TASK OBJECTIVE » Scan the data below and copy each line where "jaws" occurs.

INFORMATION SUPPLIED »

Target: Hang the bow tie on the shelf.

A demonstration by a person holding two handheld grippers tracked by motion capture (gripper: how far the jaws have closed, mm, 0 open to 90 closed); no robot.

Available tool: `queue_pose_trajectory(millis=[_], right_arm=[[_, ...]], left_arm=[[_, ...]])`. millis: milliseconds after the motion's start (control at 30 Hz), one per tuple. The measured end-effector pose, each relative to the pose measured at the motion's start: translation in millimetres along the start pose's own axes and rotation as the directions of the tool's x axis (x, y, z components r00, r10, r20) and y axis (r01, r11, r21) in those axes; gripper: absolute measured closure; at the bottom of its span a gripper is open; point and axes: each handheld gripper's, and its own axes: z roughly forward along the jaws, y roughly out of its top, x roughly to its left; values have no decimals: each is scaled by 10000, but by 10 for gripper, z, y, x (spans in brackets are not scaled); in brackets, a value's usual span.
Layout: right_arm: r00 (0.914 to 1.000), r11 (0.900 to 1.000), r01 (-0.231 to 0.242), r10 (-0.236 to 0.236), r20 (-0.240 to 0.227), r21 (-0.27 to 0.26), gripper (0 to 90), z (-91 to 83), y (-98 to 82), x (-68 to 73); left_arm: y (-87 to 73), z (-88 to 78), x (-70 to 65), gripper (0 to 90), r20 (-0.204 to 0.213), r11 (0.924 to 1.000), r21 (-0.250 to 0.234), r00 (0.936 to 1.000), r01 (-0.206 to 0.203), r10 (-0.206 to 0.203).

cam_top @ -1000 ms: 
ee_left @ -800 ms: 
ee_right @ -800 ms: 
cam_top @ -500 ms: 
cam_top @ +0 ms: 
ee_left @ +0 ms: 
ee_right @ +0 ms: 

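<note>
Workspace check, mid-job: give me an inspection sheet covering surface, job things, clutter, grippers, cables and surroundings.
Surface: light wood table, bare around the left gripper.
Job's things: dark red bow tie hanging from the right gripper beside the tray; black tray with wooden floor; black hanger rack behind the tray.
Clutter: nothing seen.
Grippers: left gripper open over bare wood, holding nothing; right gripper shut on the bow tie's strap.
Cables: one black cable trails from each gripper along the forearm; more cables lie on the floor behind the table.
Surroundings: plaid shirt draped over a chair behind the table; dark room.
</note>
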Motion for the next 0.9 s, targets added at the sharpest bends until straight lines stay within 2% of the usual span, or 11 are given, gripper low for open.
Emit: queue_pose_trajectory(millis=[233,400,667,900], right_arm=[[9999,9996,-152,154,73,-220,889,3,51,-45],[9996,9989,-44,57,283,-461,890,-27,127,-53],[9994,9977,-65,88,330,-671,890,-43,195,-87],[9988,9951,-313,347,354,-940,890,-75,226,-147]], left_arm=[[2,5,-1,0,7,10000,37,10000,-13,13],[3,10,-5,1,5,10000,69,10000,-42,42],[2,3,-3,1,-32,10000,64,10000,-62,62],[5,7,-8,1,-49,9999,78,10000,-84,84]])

SOLUTION FOR THIS EXERCISE »
A demonstration by a person holding two handheld grippers tracked by motion capture (gripper: how far the jaws have closed, mm, 0 open to 90 closed); no robot.
Available tool: `queue_pose_trajectory(millis=[_], right_arm=[[_, ...]], left_arm=[[_, ...]])`. millis: milliseconds after the motion's start (control at 30 Hz), one per tuple. The measured end-effector pose, each relative to the pose measured at the motion's start: translation in millimetres along the start pose's own axes and rotation as the directions of the tool's x axis (x, y, z components r00, r10, r20) and y axis (r01, r11, r21) in those axes; gripper: absolute measured closure; at the bottom of its span a gripper is open; point and axes: each handheld gripper's, and its own axes: z roughly forward along the jaws, y roughly out of its top, x roughly to its left; values have no decimals: each is scaled by 10000, but by 10 for gripper, z, y, x (spans in brackets are not scaled); in brackets, a value's usual span.

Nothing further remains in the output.